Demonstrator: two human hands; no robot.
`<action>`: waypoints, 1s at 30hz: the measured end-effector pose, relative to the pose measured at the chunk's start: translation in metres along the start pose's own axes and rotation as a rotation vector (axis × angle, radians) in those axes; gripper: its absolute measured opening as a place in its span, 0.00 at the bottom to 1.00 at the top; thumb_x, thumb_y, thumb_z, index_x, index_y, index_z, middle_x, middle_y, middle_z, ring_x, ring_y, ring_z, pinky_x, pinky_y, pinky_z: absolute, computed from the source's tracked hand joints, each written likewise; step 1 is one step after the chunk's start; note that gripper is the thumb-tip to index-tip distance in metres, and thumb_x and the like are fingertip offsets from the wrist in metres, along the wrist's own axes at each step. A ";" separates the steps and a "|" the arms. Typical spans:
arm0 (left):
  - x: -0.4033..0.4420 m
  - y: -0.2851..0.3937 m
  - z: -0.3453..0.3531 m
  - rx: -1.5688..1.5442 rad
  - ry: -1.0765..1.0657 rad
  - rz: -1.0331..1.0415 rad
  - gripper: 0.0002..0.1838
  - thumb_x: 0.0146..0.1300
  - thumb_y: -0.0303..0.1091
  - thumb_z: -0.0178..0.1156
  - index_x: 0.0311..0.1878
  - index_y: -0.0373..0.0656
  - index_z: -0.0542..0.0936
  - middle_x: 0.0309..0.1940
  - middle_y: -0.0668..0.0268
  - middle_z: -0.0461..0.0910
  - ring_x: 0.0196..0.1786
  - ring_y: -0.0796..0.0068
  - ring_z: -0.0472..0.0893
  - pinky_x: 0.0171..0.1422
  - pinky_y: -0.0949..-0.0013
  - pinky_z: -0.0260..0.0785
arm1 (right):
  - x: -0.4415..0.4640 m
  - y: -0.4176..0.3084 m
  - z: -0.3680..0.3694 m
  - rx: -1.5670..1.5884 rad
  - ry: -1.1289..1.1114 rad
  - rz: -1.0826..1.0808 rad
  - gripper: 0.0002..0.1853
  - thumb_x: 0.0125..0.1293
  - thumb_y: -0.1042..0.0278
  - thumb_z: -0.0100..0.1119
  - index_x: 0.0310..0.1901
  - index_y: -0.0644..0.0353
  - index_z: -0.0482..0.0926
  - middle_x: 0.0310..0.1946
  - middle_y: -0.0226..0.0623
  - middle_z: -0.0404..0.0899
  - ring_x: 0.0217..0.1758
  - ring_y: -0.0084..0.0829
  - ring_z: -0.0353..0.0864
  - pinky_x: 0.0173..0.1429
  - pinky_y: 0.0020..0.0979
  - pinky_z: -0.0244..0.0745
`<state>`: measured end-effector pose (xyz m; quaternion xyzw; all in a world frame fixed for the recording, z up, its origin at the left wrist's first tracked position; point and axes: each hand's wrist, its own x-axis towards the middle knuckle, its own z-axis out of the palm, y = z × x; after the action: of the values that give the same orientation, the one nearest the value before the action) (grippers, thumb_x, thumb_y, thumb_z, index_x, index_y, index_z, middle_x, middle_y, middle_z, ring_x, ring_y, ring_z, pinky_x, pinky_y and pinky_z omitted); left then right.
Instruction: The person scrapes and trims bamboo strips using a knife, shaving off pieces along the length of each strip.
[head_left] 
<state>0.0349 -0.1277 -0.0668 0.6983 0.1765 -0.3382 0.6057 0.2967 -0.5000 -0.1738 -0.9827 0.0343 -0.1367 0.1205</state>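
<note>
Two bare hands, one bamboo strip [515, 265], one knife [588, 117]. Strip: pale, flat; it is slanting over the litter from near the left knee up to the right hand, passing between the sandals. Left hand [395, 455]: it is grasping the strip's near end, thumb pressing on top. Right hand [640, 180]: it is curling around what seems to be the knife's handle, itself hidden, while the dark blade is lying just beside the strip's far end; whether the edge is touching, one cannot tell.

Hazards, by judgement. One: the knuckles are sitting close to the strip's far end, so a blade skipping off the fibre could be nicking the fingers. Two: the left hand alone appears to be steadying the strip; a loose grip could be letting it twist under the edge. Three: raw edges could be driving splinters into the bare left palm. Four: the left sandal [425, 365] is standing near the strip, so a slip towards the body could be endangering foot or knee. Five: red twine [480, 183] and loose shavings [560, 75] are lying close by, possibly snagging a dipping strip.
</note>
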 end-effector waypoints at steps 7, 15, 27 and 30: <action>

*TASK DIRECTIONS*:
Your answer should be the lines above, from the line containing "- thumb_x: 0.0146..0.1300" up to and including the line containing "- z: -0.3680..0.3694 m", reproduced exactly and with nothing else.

*SOLVED EXERCISE*:
  - thumb_x: 0.0146..0.1300
  - thumb_y: -0.0303..0.1091
  - thumb_z: -0.0178..0.1156
  - index_x: 0.0311..0.1878
  - index_y: -0.0373..0.0656
  - index_z: -0.0542..0.0936
  - middle_x: 0.0309..0.1940
  - middle_y: -0.0668..0.0268
  - middle_z: -0.0461..0.0910
  - ring_x: 0.0196..0.1786
  - ring_y: -0.0796..0.0068
  - ring_z: -0.0472..0.0893
  - pinky_x: 0.0171..0.1422
  - pinky_y: -0.0949..-0.0013
  - pinky_z: -0.0260..0.0785
arm1 (right):
  - x: -0.4415..0.4640 m
  - y: -0.4176..0.3084 m
  - z: -0.3680..0.3694 m

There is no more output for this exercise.